Benefícios – No período compreendido entre maio de 2002 e maio de 2004, ele utilizou o DVU em 22 pacientes que atendeu como médico emergencista do Serviço de Atendimento Móvel de Urgência (Samu) de Campinas. O destino final dos doentes distribuiu-se assim: três (13,6%) casos foram encaminhados ao HC da Unicamp, oito (36,4%) ao Hospital Municipal Dr. Mario Gatti e 11 (50%) casos para o Hospital e Maternidade Celso Pierro, da PUC-Campinas. Segundo Alexandre Lima, comparando o quadro clínico dos pacientes antes da drenagem e no momento de chegada ao hospital, constatou-se melhora dos parâmetros aferidos como pressão arterial, freqüência cardíaca e respiratória.
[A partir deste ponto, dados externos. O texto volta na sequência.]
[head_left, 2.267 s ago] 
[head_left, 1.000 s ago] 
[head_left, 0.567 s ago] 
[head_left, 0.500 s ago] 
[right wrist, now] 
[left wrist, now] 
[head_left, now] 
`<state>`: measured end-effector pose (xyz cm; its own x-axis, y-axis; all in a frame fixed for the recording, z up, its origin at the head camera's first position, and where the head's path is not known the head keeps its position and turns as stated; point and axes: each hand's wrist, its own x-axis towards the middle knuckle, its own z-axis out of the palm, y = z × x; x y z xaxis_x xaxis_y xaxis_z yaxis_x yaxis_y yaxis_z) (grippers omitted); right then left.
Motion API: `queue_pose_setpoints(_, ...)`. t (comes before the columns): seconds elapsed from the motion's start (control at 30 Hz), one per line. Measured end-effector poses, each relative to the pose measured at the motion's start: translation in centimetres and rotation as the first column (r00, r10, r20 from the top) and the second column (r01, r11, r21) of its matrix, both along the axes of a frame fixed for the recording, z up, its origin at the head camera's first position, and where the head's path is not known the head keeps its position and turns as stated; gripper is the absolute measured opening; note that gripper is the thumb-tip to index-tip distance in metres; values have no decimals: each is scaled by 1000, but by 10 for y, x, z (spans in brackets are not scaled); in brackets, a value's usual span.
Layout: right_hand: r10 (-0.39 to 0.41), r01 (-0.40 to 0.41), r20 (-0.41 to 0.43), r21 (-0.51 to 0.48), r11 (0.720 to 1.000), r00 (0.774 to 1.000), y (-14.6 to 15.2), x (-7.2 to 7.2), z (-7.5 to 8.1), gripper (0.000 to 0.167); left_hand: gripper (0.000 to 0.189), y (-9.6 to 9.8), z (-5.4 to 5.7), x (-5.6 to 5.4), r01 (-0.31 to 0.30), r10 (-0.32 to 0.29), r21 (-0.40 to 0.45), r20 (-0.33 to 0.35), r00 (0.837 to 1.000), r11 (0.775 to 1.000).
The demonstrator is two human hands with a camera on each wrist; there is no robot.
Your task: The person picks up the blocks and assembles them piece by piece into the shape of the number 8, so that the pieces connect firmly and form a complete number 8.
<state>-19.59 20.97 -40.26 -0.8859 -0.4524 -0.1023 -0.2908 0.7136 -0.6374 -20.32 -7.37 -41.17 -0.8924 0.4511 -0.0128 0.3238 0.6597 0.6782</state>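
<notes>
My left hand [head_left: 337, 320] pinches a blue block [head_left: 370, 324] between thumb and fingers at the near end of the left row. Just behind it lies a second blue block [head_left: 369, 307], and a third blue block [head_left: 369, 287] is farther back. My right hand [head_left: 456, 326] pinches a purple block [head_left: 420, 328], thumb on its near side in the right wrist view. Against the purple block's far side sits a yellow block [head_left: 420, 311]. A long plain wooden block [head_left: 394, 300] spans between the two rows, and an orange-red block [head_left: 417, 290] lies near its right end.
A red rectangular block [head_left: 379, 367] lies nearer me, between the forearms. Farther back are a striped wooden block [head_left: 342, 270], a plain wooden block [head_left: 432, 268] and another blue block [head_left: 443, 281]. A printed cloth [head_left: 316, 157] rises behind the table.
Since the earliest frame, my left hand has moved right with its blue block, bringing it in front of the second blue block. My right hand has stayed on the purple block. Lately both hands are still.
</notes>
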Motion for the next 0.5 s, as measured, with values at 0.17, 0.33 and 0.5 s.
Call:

“A literatura internacional tem dado grande importância à drenagem pré-hospitalar como fator de estabilização do quadro clínico dos doentes”, ressalta o médico. Ele relacionou ainda em seu estudo outros importantes benefícios, como a melhora da sobrevida e a diminuição de morbidade e do tempo de internação. “Concluí que a válvula é útil, segura e bem aceita pelas equipes de atendimento hospitalar e pré-hospitalar, além de ser uma alternativa nacional menos dispendiosa e mais acessível do que os similares importados”, assegura.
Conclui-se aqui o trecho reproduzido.